Mobile broadband can be up to 1333-times more expensive than fixed broadband services, an analyst group said.
The Cost of Mobility: Comparing the Value of Fixed and Mobile Broadband report by Market Clarity contrasted the priciest mobile plan with the cheapest broadband plan, coinciding with the launch of aggressively priced, all-you-can-eat fixed broadband plans by Australian carriers.
The study reported that there were 4.2 million Australians using mobile broadband services in December 2010.
“While carriers are looking for ways to increase the revenue they receive from mobile broadband services, fixed providers are expanding their data allowances,” said Market Clarity chief executive officer Shara Evans. “The resulting dynamic is that the ‘value gap’ between the two technologies is widening, and may continue to do so for some time.”
Even the most favourable comparisons between the cheapest mobile and fixed plans found the former close to 28-times more expensive than the latter.
The findings fly in the face of claims by the federal Opposition that high-speed wireless services eroded the case for the National Broadband Network.
“There has been a lot of talk about the National Broadband Network and why do we need it because we have mobile broadband,” Evans said.
“Mobile broadband is great but there are some limitations and one of the biggest one is price since usage allowances are really quite small compared to fixed-line.”

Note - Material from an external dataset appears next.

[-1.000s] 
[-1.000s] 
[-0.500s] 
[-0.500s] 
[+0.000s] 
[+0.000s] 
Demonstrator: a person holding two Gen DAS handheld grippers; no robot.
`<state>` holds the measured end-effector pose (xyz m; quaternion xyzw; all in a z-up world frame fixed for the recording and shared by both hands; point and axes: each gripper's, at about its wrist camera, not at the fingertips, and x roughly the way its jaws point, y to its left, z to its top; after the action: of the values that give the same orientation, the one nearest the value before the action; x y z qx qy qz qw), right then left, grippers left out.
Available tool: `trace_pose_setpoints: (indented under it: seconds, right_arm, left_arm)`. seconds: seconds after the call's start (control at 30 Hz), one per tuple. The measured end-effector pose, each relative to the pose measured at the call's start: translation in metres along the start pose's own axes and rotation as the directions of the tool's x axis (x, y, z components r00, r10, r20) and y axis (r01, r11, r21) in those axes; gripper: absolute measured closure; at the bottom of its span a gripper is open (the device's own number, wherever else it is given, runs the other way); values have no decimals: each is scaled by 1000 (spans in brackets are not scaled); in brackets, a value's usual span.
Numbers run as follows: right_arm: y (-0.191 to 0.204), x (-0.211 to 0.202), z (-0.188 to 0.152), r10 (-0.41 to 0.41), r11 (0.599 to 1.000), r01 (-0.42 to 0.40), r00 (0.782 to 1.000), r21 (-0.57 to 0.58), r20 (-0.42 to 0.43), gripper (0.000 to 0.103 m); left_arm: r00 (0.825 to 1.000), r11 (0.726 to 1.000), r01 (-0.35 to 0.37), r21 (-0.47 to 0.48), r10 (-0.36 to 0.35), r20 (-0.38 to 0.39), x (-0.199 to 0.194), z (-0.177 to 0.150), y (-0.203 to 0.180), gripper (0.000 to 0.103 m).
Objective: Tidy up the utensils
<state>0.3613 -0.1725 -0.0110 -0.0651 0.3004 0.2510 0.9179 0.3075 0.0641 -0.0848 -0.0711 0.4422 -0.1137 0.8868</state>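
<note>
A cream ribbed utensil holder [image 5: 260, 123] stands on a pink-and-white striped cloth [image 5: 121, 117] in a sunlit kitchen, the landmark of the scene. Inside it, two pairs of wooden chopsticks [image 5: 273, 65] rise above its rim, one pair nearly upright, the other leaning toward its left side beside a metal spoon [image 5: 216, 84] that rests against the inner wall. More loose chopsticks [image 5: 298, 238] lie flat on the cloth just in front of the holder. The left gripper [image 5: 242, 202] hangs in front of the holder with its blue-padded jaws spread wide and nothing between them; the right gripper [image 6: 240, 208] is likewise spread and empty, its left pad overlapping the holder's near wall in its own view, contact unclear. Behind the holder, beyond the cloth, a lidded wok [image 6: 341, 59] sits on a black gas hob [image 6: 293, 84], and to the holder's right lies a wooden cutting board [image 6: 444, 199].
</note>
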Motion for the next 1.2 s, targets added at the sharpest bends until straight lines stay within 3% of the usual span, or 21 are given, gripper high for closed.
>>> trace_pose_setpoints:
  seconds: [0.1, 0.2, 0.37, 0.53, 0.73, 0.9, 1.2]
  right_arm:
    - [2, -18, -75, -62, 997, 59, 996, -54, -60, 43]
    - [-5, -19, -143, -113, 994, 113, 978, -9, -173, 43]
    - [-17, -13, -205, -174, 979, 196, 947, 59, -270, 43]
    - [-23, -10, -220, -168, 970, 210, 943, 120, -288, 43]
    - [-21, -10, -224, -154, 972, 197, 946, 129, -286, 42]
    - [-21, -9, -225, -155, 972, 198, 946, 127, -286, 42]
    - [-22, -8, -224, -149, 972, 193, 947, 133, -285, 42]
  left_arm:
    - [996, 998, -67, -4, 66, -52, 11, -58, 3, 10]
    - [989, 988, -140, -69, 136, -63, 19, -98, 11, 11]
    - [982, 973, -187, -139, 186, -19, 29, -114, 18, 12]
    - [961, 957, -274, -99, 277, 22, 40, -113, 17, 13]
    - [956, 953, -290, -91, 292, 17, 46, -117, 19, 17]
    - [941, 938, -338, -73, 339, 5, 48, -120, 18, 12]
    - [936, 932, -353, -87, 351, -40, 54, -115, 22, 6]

The study also noted that users of pre-paid mobile broadband services were getting an especially raw deal, paying between 3.2 and 5.8 times the per GB cost of post-paid services. The cheapest per-GB price for pre-paid mobile broadband was around $10, roughly 160 times the same $0.06 per GB fixed broadband plan. Fixed broadband data allowances are 100 times the median pre-paid "recharge" volume, and 40 times the median post-paid volume allowance, the study found.

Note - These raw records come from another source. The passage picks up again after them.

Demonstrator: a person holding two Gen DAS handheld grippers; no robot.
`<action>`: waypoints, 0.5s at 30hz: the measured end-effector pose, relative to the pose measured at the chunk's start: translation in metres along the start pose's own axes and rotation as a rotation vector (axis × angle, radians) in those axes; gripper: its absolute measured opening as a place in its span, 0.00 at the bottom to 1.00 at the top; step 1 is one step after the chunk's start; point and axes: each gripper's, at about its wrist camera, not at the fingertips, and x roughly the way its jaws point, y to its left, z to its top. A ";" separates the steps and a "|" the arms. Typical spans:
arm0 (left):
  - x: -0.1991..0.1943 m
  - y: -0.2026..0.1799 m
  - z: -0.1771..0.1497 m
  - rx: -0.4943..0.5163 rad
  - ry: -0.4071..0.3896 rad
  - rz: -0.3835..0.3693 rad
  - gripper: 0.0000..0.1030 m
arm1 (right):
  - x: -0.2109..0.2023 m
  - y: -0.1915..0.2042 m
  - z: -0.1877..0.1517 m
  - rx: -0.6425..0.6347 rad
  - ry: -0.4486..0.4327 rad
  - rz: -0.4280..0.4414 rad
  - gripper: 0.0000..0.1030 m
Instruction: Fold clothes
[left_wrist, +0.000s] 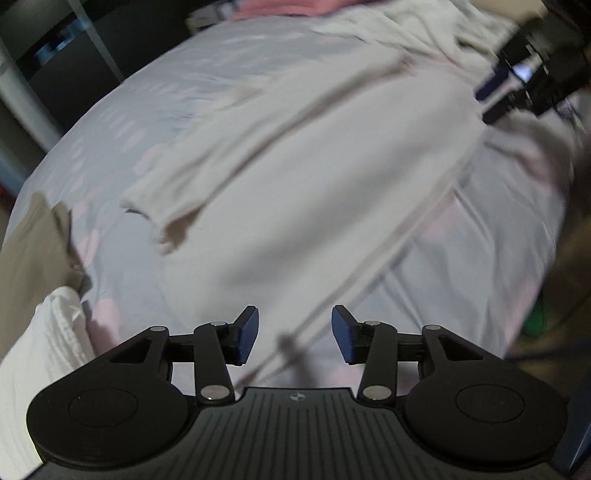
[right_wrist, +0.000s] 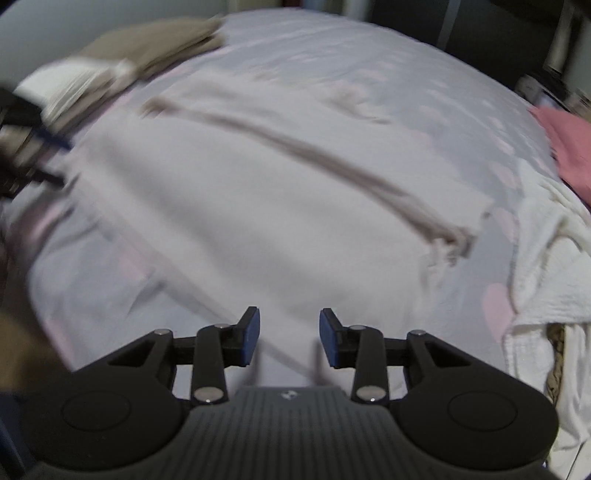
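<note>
A white long-sleeved garment (left_wrist: 295, 177) lies spread flat on the bed, one sleeve folded across its body with the cuff (left_wrist: 162, 210) at the left. My left gripper (left_wrist: 294, 334) is open and empty, just above the garment's near edge. The right gripper (left_wrist: 495, 96) shows blurred at the garment's far right edge. In the right wrist view the same garment (right_wrist: 258, 192) fills the middle, its folded sleeve (right_wrist: 332, 158) running diagonally. My right gripper (right_wrist: 289, 338) is open and empty above the garment's near edge. The left gripper (right_wrist: 48, 155) shows blurred at the left.
The bed has a pale sheet with pink hearts (left_wrist: 118, 122). A tan garment (left_wrist: 33, 258) and a white knit cloth (left_wrist: 48, 339) lie at one end. A pink cloth (right_wrist: 569, 147) and a white knit garment (right_wrist: 554, 266) lie at the other. Dark furniture stands beyond the bed.
</note>
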 end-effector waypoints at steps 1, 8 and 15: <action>0.003 -0.006 -0.001 0.031 0.010 0.015 0.43 | 0.002 0.008 -0.003 -0.048 0.013 -0.003 0.40; 0.028 -0.036 -0.006 0.243 0.034 0.133 0.47 | 0.015 0.041 -0.026 -0.339 0.063 -0.103 0.44; 0.040 -0.046 -0.008 0.308 0.026 0.246 0.48 | 0.020 0.043 -0.040 -0.455 0.029 -0.218 0.42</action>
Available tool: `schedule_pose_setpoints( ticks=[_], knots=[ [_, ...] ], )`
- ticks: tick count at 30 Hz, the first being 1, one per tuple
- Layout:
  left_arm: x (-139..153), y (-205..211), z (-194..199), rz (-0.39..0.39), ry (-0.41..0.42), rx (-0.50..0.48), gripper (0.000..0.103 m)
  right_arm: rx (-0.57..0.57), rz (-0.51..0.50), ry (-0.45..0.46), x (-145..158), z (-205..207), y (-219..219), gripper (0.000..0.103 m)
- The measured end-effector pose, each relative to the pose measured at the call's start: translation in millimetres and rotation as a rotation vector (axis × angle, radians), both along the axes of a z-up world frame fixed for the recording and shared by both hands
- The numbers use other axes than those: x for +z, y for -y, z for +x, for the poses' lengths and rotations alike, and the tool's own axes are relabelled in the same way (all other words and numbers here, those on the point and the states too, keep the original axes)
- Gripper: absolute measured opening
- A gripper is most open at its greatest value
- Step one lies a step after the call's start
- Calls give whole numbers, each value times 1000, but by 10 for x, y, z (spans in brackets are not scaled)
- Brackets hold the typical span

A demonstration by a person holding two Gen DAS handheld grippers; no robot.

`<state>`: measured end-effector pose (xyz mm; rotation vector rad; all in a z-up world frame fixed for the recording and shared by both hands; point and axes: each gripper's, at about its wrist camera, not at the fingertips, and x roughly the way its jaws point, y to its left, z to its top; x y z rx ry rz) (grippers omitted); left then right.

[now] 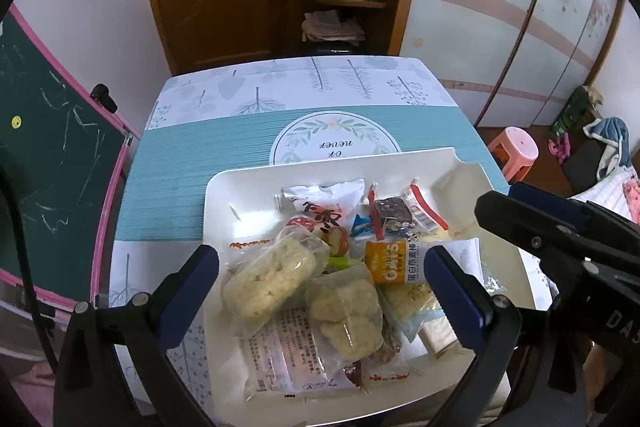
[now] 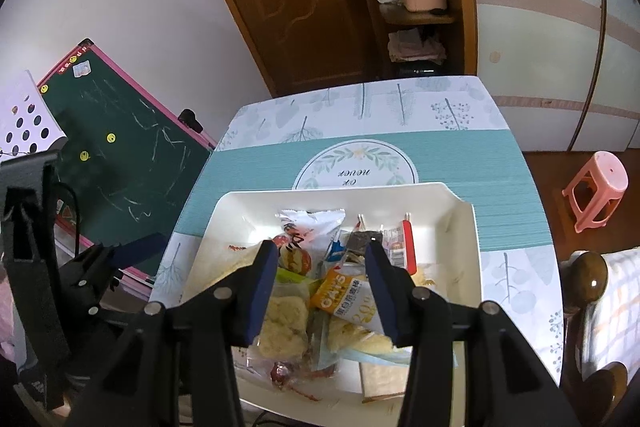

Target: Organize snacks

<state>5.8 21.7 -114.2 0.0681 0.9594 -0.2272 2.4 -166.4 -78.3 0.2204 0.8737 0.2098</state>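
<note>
A white tray on the table holds a pile of wrapped snacks. Among them are a pale puffed-rice cake in clear wrap, an orange OATS bar and a white-and-red packet. My left gripper hovers over the near part of the pile, open wide, with nothing touching its pads. My right gripper hangs above the same pile, jaws partly apart. The OATS bar and a rice cake lie below the gap, and its pads press on nothing. One right finger shows over the tray's right side.
The tray sits on a teal and white leaf-print table cover. A green chalkboard with a pink frame leans at the left. A pink stool stands on the floor at the right. Door and shelves rise behind the table.
</note>
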Motion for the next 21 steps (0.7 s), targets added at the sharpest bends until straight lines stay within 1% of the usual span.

A reason why mobile broadband prices were so high was the relative cost to maintain mobile base stations against that of running fixed broadband infrastructure.
There were 14,000 base stations delivering mobile broadband services in Australia compared to 2700 exchanges with fixed digital subscriber access multiplexers (DSLAMs) - the modules that sped phone lines to connect users to the internet. Mobile base stations occupied property and needed wireless spectrum often bought at public auction.

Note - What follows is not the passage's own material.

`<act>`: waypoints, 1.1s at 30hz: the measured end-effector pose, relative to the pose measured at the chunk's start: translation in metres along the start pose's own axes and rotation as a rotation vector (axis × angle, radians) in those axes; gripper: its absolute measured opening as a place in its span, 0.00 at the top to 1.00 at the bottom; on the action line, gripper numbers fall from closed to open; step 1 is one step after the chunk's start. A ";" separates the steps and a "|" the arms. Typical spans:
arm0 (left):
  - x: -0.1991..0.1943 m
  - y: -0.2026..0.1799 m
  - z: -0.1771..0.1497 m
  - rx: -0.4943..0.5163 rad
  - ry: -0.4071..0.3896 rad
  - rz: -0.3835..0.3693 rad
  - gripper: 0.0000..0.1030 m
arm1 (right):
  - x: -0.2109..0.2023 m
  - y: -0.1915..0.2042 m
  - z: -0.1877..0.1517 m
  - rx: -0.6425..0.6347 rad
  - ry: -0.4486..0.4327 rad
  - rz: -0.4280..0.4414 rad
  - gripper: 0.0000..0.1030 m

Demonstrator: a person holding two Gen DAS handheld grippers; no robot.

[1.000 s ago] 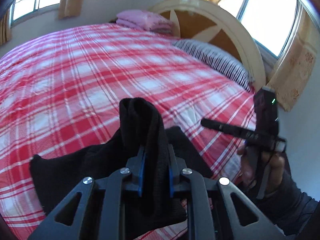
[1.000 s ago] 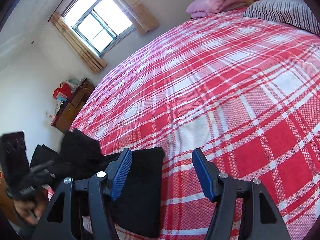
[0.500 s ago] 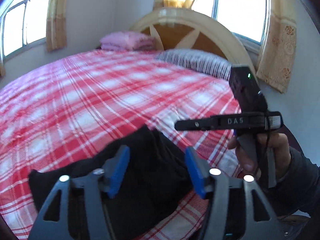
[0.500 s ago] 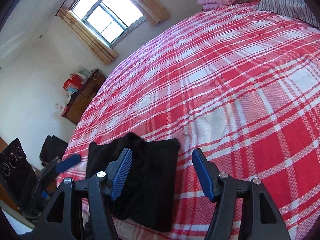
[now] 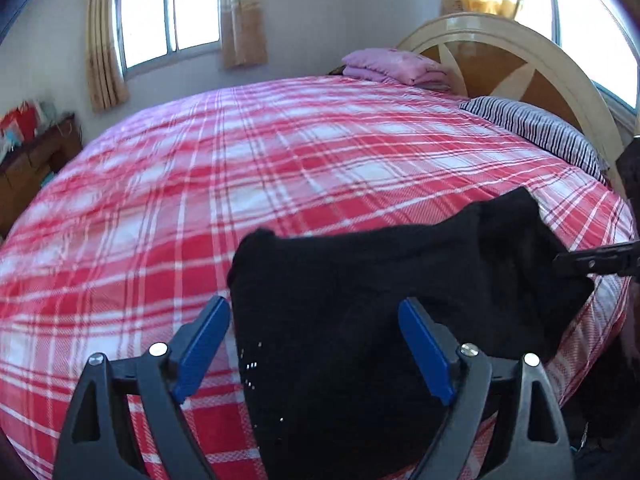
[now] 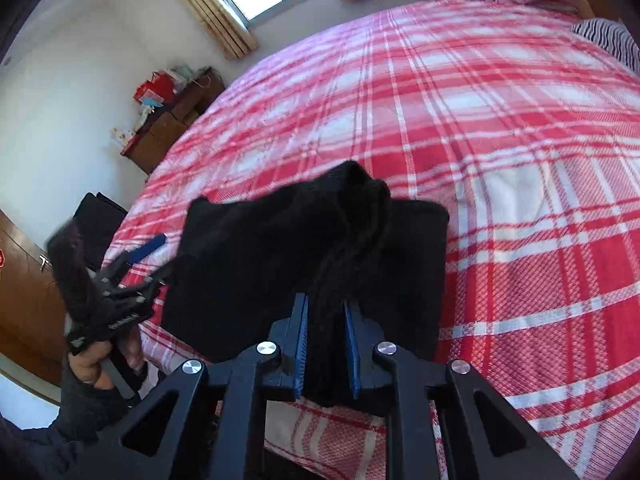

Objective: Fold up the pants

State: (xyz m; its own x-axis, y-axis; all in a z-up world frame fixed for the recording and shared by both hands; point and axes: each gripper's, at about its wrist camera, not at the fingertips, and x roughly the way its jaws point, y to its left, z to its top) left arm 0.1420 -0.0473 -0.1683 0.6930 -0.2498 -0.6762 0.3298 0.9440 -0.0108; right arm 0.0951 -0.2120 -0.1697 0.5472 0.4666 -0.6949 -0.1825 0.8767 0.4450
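Right wrist view: right gripper (image 6: 326, 346) closing, fingers pinching a raised fold of pants (image 6: 280, 264) on bed (image 6: 500, 128). Left gripper (image 5: 316, 348) angled down, opening, pants seemingly below, unpinched.

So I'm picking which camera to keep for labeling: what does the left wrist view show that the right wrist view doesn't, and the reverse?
Only the left wrist view shows the arched headboard and the left gripper from behind, its jaws opening, pads clear of the cloth.

Only the right wrist view shows the right gripper, jaws closing with a bunched ridge of cloth between the pads, and the gloved hand that holds the left gripper.

Both show the black pants on the red plaid bed, the pink folded bedding and the striped pillow.
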 end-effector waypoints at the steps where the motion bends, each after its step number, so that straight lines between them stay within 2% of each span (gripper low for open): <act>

Market Clarity added that the exploding popularity of new mobile devices such as tablets and smart phones was contributing to higher network management costs.
But Evans noted a number of factors pointing to a fall in mobile broadband prices in the future: “As demand and usage goes up, there should be cost benefits that accrue because of the nature of buying additional backhaul capacity in bulk”.
And if operators deployed their own fibre, it was "there no matter how much traffic goes over it", she said.
“Also, the cost of putting a base station to a site will also cost the same irrespective of how much end users download from the site.”